Print, from the listing below, the lines starting at the line containing "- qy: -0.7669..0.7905" and ending at the line containing "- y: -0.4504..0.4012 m", exactly as they stand, and print nothing else.

=== RECORDED DATA ===

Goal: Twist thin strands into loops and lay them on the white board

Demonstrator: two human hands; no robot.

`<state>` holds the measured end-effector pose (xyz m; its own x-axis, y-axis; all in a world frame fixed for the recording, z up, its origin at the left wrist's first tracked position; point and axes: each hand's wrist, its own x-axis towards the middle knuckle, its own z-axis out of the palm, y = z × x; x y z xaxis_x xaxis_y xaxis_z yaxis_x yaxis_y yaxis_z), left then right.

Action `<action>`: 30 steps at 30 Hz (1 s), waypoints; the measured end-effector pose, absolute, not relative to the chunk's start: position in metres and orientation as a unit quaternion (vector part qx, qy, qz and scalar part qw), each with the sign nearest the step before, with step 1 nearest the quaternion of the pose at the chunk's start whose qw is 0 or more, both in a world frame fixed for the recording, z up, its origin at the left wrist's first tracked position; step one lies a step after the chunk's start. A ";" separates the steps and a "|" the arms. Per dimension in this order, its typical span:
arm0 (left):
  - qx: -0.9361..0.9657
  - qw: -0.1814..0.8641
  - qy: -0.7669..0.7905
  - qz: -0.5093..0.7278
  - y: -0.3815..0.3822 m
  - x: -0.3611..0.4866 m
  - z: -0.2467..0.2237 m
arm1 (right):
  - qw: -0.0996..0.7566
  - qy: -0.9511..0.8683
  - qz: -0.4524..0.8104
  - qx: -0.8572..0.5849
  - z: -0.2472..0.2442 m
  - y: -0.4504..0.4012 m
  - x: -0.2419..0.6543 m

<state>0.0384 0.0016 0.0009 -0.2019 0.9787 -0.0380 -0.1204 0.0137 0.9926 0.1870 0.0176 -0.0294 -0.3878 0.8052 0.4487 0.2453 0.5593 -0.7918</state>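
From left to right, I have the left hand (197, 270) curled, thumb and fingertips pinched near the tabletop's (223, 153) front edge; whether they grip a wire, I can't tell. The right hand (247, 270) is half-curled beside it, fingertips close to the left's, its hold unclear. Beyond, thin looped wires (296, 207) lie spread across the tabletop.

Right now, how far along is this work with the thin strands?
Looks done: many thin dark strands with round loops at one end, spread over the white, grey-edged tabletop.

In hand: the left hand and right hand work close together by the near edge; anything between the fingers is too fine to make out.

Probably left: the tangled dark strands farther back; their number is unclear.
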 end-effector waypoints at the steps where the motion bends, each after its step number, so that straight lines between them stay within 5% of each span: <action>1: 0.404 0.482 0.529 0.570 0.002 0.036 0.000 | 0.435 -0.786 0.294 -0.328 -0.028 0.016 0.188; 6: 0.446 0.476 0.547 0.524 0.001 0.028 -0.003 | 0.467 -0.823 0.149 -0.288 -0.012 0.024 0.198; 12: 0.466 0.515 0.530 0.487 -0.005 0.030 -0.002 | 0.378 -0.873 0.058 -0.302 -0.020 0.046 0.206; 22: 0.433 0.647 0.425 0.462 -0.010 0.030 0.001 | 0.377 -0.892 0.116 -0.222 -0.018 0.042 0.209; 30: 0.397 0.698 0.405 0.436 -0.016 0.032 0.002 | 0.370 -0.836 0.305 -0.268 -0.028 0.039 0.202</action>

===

> OUTPUT BELOW
  - qy: -0.7669..0.7905
  - qz: -0.5093..0.7278
  - y: -0.3815..0.3822 m
  - x: -0.3611..0.4866 m
  - z: -0.2467..0.2237 m
arm1 (right):
  - qw: -0.0996..0.7566
  - qy: -0.9511..0.8683
  - qz: -0.4524..0.8104
  - qx: -0.8572..0.5849
  - z: -0.2472..0.2442 m
  - y: -0.4504..0.4012 m

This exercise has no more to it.